Eine Frauenquote braucht es nicht
Dass diese Ehre nur Männern offen steht, war einer der Punkte, den Vera und Lea Ossola von den Alt-Stockacherinnen in ihrem Vortrag zum Thema „Fasnet isch ä ernschte Sach“ auf. Sie sind allerdings der Überzeugung, dass es eine Frauenquote in der Stockacher Fasnacht nicht braucht.
Dabei nahmen sie alle Nörgler und Meckerer auf die Schippe und stellten unter anderem klar: Allen, denen man es an der Fasnacht nicht recht machen kann, sollen erst mal zeigen, wie es besser geht. Die Bänkelsänger der Aktiven Laufnarren besangen im Anschluss den Hemdglonker, die schönen Mädchen aus Zizenhausen und brachten die Gäste sogar zum Mitschunkeln.
Der Unterschied zwischen Männern und Frauen
Dass Männer und Frauen unterschiedlich sind, das hat der Aktive Laufnarr Mario Lovecchio herausgefunden und erhielt viele Lacher zu seinen näheren Erläuterungen über die verschiedenen Denkweisen.
Für Heiterkeit sorgte auch HANA-AG der Uni Konstanz mit Jens Apitz, Kanzler der Uni Konstanz, Professor Bernhard Schink und Helmut Hengstler, ehemaliger Vizekanzler der Uni Konstanz, die gemeinsam die Stockacher Fasnacht besangen.
Zweiter Abschied in eigenen Reihen
Nicht nur für Rainer Stolz ist es die letzte Fasnacht in Amt und Würden: Auch Siegfried Endres verabschiedet sich zur kommenden Saison aus seinem Amt als Gerichtsnarr.

Beim Uffwirm Kaffee lief er aber nochmals zu Hochform auf und hielt seinen Gerichtskollegen den Spiegel vor, während er die Frage abarbeitete, was wohl wäre, wenn Frauen ins Narrengricht dürften. Diese Frage habe ihm seit dem Schmotzigen Dunnschtig schon schlaflose Nächte bereitet, scherzt er.
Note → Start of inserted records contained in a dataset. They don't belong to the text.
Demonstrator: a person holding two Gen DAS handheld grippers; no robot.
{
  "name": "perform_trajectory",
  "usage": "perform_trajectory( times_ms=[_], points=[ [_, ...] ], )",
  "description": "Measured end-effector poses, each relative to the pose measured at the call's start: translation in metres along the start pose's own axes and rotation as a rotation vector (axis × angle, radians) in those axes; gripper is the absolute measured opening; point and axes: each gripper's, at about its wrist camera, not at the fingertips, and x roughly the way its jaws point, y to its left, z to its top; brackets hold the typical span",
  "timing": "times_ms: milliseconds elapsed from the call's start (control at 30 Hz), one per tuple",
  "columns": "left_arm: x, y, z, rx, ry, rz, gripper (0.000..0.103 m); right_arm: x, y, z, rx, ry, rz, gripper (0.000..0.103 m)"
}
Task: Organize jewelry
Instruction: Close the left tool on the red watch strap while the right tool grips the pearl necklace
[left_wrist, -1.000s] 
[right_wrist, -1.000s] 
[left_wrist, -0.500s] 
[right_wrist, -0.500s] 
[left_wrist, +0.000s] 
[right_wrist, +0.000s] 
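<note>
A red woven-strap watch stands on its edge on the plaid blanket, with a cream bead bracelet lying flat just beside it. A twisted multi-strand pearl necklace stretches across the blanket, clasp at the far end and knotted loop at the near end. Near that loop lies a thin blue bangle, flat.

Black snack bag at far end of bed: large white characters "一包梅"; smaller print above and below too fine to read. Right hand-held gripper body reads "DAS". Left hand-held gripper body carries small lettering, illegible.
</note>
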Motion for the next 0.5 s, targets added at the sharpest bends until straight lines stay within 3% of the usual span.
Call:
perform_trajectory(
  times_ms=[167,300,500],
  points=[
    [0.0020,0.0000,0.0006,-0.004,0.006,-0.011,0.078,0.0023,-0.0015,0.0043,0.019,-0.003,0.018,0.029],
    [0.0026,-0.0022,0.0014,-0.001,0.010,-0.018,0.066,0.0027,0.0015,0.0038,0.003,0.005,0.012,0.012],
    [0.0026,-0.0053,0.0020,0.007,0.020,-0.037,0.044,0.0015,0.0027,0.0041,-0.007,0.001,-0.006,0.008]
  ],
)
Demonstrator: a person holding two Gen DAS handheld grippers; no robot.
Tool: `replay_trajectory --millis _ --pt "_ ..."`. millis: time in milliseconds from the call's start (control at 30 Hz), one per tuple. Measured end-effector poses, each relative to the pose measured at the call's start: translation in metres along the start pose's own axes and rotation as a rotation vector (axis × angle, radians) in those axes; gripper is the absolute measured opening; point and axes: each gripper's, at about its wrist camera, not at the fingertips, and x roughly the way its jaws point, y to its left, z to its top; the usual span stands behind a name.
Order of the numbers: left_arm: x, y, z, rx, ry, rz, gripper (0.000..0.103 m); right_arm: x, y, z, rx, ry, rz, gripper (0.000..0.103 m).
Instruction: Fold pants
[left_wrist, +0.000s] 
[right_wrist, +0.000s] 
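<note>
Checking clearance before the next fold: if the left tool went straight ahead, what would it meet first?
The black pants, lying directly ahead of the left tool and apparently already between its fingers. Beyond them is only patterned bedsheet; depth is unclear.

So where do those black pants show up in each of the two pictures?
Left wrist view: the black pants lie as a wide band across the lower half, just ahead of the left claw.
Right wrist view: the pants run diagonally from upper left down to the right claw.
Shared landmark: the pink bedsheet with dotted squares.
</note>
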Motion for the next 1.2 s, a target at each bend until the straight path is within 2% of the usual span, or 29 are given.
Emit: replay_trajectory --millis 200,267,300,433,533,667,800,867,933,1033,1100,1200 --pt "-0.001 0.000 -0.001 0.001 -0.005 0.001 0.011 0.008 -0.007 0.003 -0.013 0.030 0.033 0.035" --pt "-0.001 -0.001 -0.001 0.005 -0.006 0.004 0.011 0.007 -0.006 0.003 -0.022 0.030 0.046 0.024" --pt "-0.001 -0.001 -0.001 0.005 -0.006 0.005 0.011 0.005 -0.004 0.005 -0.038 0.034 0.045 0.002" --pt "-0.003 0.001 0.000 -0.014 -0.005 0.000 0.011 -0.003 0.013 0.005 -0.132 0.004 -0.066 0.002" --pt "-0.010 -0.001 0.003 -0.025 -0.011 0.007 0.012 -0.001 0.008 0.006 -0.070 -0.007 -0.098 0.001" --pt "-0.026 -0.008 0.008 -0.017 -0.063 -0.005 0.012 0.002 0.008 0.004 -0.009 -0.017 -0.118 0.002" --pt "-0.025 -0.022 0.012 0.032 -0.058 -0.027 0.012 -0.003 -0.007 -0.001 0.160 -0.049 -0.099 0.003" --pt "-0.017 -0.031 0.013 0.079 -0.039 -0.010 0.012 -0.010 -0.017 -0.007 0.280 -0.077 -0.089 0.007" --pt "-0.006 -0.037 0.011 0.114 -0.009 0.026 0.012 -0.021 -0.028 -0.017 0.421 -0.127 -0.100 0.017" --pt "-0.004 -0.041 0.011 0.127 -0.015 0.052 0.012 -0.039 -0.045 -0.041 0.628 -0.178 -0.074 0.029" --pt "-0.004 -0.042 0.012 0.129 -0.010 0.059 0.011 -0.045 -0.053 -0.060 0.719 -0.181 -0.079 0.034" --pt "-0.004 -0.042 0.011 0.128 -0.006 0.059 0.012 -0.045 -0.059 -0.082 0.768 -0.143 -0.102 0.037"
Schließlich gibt es von unterschiedlichen Seiten immer wieder Kritik am Aufnahmeverbot für Frauen. Endres‘ Fazit: „Wenn ich eine Frau wär, wäre ich glaub hinter mir her.“ Vor diesem Hintergrund dürfte eine theoretische Mitgliedschaft für Frauen im Narrengericht ab dem kommenden Jahr sowieso deutlich unattraktiver werden. Schließlich ist er dann nicht mehr dabei.